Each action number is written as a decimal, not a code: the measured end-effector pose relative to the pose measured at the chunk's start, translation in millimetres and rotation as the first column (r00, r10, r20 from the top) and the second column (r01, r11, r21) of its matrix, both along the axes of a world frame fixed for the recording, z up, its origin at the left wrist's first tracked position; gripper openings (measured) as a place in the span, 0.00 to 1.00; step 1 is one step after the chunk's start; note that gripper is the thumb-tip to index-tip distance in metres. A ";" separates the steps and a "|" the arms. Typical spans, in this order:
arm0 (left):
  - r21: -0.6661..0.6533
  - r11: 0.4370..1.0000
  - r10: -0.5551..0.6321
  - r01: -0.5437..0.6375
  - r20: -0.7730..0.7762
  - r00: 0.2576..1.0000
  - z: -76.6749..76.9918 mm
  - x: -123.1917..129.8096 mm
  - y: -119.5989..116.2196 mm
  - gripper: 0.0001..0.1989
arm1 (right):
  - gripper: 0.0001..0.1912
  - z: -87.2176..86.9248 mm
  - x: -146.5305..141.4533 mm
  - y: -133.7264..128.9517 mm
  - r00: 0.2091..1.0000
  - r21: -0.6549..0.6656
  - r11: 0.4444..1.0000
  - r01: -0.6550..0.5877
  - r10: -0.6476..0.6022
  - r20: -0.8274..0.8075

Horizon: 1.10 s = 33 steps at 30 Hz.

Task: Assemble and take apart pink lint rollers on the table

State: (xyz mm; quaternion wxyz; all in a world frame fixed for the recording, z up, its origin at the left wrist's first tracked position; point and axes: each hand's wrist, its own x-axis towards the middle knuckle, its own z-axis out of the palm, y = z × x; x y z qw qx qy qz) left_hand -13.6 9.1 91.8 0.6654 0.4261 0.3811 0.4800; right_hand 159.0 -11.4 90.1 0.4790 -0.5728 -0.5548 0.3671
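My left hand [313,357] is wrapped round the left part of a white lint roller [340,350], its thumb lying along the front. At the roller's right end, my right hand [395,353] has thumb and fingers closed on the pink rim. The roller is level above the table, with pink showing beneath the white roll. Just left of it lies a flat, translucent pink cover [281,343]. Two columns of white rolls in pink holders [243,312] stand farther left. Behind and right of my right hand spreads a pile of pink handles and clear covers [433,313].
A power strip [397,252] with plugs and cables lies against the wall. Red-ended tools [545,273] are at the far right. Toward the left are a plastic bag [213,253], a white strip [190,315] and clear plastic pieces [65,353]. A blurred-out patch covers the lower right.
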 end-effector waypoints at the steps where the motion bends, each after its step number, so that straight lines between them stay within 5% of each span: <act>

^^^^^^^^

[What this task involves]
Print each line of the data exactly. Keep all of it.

[Exercise result]
Each action number is written as a decimal, not a code: the measured end-effector pose relative to the pose measured at the chunk's start, translation in millimetres and rotation as the first column (r00, r10, r20 from the top) and the second column (r01, r11, r21) of its matrix, both along the axes of a world frame fixed for the recording, z up, its origin at the left wrist's first tracked position; gripper openings (measured) as a place in the span, 0.00 to 1.00; step 1 is one step after the chunk's start; note that gripper is the thumb-tip to index-tip distance in metres. A ";" separates the steps and a "|" the arms. Typical spans, in this order:
arm0 (left):
  - r21: -0.6661..0.6533
  - r11: 0.4370..1.0000
  - r10: -0.5551..0.6321
  - r01: -0.5437..0.6375
  - r20: -0.7730..0.7762
  - r00: 0.2576..1.0000
  - z: -76.6749..76.9918 mm
  - x: -123.1917..129.8096 mm
  - y: -119.5989..116.2196 mm
  - gripper: 0.0001..0.1989
arm1 (right):
  - gripper: 0.0001..0.1912
  - z: -87.2176..86.9248 mm
  - x: -146.5305..141.4533 mm
  - y: -133.7264..128.9517 mm
  - r00: 0.2091..1.0000
  - r21: -0.6549..0.6656
  - r11: 0.4444..1.0000
  - r01: -0.6550..0.5877
  - r10: -0.6476..0.6022
  - r20: -0.8274..0.8075

Horizon: 1.10 s = 33 steps at 30 Hz.

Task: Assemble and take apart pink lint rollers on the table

State: (xyz mm; quaternion wxyz; all in a world frame fixed for the recording, z up, its origin at the left wrist's first tracked position; point and axes: each hand's wrist, its own x-axis towards the middle knuckle, its own z-axis out of the palm, y = z × x; x y z qw qx qy qz) left_hand -13.6 9.1 91.8 0.6654 0.4261 0.3811 0.4800; right_hand 159.0 -11.4 90.1 0.4790 -0.5728 -0.5548 0.3671
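My left hand [313,357] is wrapped round the left part of a white lint roller [340,350], its thumb lying along the front. At the roller's right end, my right hand [395,353] has thumb and fingers closed on the pink rim. The roller is level above the table, with pink showing beneath the white roll. Just left of it lies a flat, translucent pink cover [281,343]. Two columns of white rolls in pink holders [243,312] stand farther left. Behind and right of my right hand spreads a pile of pink handles and clear covers [433,313].
A power strip [397,252] with plugs and cables lies against the wall. Red-ended tools [545,273] are at the far right. Toward the left are a plastic bag [213,253], a white strip [190,315] and clear plastic pieces [65,353]. A blurred-out patch covers the lower right.
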 end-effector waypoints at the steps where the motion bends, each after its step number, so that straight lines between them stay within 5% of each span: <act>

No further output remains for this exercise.